*How to complete this task*
Whenever a line in the data below includes the string "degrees", copy it out.

*Material shown*
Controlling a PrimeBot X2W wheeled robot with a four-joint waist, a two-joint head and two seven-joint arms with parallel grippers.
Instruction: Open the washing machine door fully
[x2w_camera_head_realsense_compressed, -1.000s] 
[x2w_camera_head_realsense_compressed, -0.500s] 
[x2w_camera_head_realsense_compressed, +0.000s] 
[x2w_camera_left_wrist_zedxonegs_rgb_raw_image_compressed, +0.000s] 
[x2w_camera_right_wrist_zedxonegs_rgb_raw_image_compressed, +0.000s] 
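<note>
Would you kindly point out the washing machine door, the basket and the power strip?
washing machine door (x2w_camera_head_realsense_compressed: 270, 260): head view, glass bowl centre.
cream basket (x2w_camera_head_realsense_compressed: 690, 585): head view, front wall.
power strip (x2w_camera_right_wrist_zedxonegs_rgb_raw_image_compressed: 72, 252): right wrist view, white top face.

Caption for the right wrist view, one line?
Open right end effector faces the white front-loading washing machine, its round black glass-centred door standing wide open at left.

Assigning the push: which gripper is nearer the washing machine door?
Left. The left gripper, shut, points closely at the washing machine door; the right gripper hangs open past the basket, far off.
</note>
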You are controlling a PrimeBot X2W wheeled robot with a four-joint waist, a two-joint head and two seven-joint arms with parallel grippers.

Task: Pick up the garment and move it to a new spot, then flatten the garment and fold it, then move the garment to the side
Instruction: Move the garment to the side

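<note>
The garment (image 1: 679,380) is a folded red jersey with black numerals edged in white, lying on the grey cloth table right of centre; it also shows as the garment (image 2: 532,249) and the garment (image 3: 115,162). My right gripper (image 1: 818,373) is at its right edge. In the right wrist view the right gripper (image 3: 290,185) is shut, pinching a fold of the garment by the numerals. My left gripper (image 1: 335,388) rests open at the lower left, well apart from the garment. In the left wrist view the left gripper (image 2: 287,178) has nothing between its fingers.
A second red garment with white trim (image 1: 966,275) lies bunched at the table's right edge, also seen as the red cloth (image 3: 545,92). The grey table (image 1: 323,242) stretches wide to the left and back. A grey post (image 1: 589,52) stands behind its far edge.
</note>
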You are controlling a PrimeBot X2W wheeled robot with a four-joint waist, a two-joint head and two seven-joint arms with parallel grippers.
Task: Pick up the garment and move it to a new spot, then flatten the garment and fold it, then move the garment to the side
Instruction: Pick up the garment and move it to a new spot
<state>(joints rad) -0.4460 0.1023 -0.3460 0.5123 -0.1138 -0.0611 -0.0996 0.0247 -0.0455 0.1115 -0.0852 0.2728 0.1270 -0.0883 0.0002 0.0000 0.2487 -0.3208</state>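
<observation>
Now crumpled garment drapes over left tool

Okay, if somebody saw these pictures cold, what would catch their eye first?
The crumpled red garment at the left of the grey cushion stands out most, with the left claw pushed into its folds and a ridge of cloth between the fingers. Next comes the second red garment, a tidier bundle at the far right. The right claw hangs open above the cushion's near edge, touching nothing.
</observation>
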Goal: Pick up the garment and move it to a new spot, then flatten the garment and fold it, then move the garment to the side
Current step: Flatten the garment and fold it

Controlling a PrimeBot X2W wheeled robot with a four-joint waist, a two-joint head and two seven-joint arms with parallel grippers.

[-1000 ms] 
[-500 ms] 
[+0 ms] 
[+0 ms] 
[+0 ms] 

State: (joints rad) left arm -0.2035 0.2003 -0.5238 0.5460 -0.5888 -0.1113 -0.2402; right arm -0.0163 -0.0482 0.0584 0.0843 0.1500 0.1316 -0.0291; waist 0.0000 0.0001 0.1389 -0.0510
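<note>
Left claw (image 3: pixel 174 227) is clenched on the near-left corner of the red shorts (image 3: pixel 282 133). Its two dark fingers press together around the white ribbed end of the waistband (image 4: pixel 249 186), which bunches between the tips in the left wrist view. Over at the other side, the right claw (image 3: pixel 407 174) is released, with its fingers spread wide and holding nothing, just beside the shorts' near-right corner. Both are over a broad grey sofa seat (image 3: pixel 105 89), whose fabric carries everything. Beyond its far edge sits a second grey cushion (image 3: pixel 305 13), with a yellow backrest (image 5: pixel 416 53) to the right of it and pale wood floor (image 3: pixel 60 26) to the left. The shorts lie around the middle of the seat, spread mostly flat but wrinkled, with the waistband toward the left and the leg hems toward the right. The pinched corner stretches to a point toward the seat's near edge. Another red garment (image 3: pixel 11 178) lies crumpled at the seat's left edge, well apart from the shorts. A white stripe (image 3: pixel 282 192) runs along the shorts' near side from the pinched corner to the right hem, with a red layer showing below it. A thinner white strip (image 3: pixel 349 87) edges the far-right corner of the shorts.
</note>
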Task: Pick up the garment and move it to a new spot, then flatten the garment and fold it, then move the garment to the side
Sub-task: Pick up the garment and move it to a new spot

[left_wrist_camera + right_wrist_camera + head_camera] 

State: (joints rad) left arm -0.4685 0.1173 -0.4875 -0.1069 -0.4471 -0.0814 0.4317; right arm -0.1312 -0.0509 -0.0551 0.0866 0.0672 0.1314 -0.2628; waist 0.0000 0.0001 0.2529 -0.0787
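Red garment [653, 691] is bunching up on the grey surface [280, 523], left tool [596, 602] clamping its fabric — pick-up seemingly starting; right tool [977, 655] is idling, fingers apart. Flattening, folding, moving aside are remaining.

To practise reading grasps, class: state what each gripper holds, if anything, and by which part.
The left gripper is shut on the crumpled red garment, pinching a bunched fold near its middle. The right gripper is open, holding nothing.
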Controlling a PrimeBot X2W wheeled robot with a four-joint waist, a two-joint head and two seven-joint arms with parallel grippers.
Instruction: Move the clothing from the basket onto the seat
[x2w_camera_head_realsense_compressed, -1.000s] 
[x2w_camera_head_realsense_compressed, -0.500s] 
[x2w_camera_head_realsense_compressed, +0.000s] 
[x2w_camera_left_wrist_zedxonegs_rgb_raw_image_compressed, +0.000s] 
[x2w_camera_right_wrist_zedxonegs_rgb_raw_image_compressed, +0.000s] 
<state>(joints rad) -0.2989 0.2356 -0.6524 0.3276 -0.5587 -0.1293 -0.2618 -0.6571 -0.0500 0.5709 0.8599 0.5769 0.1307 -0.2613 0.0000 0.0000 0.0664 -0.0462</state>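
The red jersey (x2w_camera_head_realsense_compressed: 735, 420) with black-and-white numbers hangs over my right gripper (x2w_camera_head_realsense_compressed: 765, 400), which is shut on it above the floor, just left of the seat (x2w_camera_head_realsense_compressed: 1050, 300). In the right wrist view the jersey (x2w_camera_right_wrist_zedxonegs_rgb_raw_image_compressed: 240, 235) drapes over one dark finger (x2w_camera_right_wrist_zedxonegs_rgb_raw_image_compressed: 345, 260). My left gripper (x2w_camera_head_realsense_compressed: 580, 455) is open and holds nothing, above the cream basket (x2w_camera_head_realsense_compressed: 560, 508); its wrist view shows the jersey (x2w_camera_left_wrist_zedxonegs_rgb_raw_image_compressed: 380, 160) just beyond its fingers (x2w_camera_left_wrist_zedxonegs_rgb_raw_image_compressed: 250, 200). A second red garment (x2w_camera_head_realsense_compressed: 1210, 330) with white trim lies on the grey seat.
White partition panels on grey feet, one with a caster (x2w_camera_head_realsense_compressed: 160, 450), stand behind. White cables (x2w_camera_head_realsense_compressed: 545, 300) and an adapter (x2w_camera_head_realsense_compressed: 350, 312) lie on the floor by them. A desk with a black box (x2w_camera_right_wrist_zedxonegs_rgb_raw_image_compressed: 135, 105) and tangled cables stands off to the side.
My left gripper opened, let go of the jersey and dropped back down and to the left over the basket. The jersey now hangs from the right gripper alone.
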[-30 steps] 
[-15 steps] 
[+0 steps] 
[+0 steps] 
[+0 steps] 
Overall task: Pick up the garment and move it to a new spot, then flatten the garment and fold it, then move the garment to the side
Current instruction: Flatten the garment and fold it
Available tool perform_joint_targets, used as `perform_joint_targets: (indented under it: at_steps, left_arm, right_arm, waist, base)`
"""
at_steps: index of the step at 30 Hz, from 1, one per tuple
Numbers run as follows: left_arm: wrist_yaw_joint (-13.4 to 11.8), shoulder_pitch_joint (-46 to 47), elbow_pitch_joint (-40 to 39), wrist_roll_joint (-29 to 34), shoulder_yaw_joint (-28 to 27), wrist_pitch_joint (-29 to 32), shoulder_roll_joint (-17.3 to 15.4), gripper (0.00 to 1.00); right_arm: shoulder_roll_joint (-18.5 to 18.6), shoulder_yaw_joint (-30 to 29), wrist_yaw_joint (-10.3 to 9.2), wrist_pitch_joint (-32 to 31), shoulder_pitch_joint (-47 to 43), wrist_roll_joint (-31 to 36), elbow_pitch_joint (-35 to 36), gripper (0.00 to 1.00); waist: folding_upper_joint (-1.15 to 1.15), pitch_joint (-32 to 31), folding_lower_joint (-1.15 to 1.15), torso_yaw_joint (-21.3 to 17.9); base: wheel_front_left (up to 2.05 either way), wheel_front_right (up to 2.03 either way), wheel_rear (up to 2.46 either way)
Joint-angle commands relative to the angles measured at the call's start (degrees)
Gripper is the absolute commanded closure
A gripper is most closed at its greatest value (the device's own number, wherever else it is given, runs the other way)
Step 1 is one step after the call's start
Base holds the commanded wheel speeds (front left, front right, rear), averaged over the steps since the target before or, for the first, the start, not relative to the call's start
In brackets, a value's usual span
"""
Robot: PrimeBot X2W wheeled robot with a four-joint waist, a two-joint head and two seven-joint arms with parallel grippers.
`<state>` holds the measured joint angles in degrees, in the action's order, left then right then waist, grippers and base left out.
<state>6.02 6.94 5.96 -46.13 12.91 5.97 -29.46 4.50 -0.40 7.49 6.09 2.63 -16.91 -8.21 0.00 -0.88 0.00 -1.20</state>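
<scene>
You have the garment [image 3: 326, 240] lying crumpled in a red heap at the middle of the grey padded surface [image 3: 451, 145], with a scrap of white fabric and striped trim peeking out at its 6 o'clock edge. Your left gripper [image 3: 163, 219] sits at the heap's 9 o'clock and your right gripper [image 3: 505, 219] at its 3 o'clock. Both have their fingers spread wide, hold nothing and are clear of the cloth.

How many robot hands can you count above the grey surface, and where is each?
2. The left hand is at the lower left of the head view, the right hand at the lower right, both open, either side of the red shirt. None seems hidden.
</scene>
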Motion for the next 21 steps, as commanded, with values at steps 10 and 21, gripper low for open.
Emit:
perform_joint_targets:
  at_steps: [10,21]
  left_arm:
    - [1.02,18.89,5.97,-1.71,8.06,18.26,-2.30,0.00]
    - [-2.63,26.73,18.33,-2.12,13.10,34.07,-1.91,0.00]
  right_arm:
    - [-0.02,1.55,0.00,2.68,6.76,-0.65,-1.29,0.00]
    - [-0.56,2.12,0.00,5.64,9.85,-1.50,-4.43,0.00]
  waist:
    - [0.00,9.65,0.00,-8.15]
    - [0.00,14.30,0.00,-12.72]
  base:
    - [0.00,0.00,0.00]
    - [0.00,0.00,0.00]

*Answer space*
Joint-angle commands relative to the angles measured at the call's start (degrees)
`<state>` holds the measured joint angles in degrees, in the action's order, left then right then waist, grippers and base left out.

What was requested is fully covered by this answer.